— INSTRUCTIONS TO FOLLOW —
Restate each line of the listing exactly, without carrying over any pictures.
***** RAW DATA *****
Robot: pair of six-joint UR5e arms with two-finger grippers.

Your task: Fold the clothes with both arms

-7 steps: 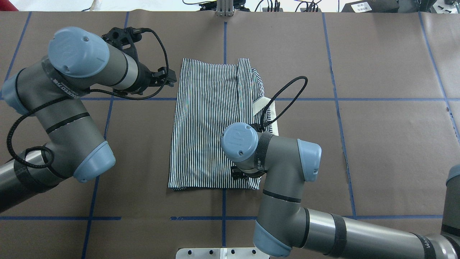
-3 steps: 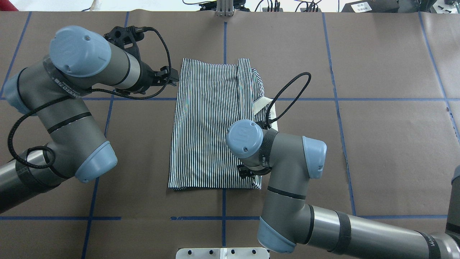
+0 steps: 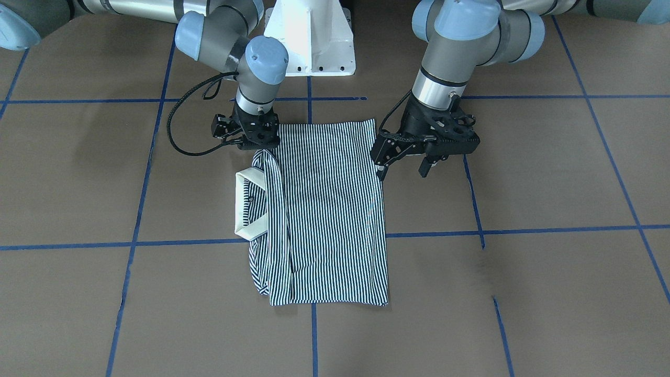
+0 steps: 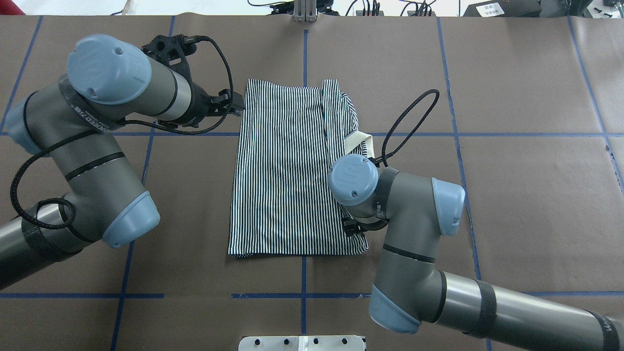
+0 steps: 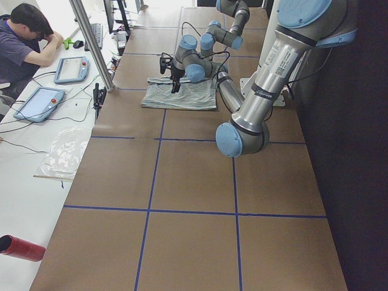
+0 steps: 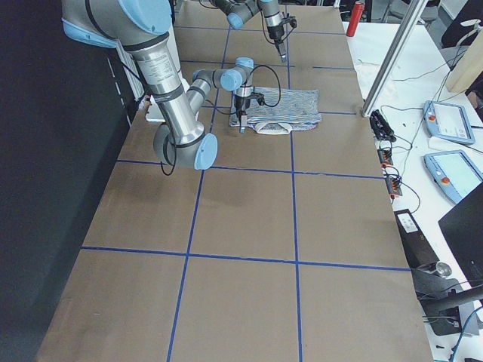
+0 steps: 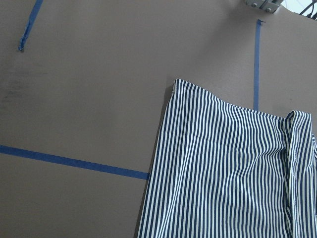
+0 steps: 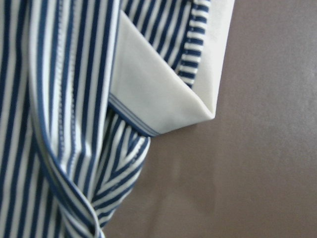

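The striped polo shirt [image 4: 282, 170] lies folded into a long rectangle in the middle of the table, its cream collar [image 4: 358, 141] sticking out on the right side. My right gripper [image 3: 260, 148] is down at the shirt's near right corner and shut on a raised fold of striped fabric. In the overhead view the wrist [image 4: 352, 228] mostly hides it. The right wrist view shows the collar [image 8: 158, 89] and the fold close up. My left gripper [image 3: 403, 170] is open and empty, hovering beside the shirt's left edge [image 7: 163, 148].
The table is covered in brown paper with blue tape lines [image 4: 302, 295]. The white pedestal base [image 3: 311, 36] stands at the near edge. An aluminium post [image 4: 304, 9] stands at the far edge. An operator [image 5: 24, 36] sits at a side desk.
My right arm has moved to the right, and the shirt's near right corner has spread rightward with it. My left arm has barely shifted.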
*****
— EXPECTED ANSWER —
Robot: pair of six-joint UR5e arms with two-finger grippers.

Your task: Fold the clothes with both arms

-7 steps: 
-3 steps: 
+0 steps: 
+0 steps: 
+0 steps: 
+0 steps: 
+0 steps: 
+0 steps: 

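The striped polo shirt [image 4: 282, 170] lies folded into a long rectangle in the middle of the table, its cream collar [image 4: 358, 141] sticking out on the right side. My right gripper [image 3: 260, 148] is down at the shirt's near right corner and shut on a raised fold of striped fabric. In the overhead view the wrist [image 4: 352, 228] mostly hides it. The right wrist view shows the collar [image 8: 158, 89] and the fold close up. My left gripper [image 3: 403, 170] is open and empty, hovering beside the shirt's left edge [image 7: 163, 148].
The table is covered in brown paper with blue tape lines [image 4: 302, 295]. The white pedestal base [image 3: 311, 36] stands at the near edge. An aluminium post [image 4: 304, 9] stands at the far edge. An operator [image 5: 24, 36] sits at a side desk.
My right arm has moved to the right, and the shirt's near right corner has spread rightward with it. My left arm has barely shifted.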

No additional output is expected.